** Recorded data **
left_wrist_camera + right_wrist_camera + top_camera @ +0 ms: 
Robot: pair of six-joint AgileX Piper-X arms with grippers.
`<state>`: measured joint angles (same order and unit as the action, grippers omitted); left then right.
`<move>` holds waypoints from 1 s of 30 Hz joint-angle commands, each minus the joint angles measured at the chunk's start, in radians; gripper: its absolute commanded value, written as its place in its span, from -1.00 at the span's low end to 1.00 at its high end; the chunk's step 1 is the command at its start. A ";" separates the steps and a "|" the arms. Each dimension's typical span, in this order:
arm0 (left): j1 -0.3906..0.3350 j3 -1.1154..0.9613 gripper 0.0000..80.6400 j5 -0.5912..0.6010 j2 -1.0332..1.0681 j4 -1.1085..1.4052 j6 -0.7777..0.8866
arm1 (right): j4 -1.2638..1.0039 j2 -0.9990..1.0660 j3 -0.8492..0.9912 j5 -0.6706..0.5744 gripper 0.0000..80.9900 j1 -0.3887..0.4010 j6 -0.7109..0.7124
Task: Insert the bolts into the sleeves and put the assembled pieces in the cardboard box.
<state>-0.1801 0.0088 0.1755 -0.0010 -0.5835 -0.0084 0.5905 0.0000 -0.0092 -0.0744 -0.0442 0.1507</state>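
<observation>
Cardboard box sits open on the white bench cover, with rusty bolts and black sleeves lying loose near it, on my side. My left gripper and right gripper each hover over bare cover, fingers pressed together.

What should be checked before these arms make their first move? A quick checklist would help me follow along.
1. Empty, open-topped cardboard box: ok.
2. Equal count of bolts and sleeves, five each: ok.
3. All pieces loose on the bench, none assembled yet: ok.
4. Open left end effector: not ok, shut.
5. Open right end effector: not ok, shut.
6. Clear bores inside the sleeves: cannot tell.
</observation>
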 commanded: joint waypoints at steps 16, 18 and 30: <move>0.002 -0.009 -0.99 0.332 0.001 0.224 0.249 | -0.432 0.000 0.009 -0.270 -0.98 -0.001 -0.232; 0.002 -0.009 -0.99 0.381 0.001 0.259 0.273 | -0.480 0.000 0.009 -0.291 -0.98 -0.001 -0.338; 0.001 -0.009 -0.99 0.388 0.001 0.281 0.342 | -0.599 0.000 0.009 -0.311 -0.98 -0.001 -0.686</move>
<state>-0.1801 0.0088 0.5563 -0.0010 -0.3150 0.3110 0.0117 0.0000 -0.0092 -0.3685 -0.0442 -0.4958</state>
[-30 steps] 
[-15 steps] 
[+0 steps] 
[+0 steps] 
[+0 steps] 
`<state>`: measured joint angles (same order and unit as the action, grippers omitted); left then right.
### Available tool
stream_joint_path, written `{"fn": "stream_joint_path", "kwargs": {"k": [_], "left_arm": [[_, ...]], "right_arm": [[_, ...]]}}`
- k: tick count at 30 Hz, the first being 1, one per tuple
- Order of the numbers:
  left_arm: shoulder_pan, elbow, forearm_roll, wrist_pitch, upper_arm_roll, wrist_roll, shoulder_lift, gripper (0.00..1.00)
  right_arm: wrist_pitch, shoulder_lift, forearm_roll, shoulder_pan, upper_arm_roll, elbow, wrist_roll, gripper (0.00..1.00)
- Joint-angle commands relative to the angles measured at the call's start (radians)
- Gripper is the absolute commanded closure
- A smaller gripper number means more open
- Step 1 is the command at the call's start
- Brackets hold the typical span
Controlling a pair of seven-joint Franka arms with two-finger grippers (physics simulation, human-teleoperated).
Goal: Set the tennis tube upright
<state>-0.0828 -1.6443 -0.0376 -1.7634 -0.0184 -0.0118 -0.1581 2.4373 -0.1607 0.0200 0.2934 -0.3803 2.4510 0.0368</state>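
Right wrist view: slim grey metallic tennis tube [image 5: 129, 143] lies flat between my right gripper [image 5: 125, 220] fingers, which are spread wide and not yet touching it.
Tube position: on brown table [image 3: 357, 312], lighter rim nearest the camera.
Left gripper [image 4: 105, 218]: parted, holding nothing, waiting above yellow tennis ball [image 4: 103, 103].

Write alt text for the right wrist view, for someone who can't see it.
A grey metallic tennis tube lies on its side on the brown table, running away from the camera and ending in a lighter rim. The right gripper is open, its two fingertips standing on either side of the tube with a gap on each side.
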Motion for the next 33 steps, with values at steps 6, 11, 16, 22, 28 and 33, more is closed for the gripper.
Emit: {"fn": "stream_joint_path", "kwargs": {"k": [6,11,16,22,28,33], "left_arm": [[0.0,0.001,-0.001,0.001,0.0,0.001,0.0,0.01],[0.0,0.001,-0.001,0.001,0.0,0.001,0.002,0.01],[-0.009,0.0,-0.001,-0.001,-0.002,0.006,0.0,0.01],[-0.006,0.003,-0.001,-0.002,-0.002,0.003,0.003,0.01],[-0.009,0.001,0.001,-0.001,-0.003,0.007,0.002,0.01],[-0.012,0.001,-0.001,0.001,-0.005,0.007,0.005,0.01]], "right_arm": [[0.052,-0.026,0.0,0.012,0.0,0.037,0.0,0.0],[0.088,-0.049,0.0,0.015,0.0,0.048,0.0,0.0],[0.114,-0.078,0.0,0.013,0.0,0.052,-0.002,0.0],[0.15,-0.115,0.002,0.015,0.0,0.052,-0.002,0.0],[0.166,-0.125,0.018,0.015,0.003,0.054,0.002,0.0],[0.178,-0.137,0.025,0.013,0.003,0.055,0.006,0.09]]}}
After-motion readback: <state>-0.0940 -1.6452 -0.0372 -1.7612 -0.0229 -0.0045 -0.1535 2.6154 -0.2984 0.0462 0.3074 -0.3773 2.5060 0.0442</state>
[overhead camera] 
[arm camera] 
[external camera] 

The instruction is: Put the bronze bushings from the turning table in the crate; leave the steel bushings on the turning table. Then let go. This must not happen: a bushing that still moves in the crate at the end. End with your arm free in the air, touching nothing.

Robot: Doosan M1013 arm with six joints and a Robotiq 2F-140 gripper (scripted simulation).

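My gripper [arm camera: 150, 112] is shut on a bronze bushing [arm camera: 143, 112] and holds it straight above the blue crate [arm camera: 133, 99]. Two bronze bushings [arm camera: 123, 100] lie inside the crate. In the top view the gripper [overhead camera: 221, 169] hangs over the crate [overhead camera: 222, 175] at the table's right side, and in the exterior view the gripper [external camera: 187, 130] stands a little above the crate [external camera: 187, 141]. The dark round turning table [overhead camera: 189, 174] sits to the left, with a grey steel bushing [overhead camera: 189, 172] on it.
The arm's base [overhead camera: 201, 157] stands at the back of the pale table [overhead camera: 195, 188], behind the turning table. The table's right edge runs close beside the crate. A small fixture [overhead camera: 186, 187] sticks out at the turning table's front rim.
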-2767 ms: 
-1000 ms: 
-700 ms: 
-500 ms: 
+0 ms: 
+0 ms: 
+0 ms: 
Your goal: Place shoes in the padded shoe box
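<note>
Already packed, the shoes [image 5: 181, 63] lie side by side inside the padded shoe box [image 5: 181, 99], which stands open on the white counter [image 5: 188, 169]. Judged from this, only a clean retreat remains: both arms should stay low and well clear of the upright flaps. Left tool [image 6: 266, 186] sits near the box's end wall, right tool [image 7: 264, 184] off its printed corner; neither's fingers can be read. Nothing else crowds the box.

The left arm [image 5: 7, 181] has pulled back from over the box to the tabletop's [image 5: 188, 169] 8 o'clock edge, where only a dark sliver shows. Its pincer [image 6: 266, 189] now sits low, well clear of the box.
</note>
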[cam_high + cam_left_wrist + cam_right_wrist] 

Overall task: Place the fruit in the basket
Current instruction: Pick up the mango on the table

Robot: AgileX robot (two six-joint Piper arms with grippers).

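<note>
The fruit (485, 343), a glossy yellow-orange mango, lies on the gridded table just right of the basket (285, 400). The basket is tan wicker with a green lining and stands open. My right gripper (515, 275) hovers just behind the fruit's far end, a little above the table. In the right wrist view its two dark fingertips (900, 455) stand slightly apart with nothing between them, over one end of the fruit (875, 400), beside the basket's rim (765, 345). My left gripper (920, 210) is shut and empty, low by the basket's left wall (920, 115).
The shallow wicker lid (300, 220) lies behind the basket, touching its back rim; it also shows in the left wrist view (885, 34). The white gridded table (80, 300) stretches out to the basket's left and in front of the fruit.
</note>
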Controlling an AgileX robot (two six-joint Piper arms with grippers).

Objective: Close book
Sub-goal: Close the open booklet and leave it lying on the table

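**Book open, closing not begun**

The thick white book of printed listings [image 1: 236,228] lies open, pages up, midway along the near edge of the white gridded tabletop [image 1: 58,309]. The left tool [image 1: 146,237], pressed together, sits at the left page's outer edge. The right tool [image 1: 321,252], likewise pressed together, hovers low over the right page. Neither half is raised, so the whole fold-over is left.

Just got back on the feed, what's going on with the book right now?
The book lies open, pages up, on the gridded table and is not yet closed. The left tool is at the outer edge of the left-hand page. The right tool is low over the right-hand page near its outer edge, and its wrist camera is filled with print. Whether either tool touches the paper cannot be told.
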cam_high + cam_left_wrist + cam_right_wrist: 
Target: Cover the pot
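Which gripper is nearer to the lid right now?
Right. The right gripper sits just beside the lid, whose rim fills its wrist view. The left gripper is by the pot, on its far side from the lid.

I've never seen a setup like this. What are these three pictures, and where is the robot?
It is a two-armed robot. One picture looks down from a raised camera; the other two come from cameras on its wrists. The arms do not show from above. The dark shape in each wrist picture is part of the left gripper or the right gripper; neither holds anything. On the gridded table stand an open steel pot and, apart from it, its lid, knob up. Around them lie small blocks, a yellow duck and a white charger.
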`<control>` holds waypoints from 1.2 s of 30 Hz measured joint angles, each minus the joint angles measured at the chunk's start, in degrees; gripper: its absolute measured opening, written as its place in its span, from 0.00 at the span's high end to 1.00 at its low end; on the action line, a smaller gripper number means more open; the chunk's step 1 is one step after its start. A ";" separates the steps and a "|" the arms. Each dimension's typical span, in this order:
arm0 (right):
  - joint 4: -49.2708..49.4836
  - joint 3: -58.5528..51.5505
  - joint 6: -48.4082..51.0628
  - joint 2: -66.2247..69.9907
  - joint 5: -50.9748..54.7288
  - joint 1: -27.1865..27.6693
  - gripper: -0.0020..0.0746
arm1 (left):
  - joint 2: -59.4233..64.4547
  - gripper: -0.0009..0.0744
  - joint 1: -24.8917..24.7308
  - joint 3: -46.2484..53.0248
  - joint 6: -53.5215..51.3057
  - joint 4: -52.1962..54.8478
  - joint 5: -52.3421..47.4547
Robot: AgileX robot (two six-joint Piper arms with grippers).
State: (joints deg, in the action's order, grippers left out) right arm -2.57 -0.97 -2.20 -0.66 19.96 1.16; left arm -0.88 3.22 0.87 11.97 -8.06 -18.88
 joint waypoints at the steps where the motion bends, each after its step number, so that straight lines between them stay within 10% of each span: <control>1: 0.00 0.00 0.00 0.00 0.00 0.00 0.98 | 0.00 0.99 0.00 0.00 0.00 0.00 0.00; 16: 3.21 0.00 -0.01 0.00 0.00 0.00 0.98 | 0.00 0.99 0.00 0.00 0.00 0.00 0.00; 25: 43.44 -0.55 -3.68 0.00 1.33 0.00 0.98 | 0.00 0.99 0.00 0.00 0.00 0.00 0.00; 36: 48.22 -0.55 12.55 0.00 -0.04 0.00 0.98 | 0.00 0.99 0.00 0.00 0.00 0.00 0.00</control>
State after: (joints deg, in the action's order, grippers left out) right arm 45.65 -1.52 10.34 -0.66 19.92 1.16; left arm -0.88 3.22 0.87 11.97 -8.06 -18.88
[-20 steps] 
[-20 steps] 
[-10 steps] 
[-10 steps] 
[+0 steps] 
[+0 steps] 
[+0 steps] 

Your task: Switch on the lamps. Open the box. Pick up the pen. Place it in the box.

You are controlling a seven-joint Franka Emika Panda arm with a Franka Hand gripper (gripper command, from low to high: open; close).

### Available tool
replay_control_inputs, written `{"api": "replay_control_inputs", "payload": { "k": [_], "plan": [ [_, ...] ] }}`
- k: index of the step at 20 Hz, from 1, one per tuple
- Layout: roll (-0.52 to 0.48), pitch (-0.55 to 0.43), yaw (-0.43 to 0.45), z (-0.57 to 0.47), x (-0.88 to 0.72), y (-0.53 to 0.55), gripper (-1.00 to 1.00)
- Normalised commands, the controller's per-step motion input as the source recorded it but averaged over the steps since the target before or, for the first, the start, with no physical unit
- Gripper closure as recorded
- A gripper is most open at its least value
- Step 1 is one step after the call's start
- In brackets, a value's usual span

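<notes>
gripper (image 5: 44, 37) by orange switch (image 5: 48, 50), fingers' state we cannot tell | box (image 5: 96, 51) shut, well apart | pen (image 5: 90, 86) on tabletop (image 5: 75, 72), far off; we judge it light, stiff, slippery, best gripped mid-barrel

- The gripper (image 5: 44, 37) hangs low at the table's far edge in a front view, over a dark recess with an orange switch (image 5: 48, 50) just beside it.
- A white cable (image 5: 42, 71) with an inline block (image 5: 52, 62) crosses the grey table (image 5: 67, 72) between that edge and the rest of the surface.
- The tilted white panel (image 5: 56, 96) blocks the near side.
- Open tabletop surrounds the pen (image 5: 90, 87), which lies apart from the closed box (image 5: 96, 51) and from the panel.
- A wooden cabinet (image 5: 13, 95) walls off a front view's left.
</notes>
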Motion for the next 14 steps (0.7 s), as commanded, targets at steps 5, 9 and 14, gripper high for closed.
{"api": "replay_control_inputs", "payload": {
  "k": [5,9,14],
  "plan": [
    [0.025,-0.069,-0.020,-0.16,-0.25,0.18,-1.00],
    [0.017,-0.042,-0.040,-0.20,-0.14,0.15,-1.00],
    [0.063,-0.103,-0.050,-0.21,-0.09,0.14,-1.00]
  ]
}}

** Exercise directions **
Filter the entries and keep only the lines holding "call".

** Answer to the exercise **
- Joint-angle commands relative to the angles measured at the call's start (radians)
- Step 1 is the command at the call's start
- Step 1 is one step after the call's start

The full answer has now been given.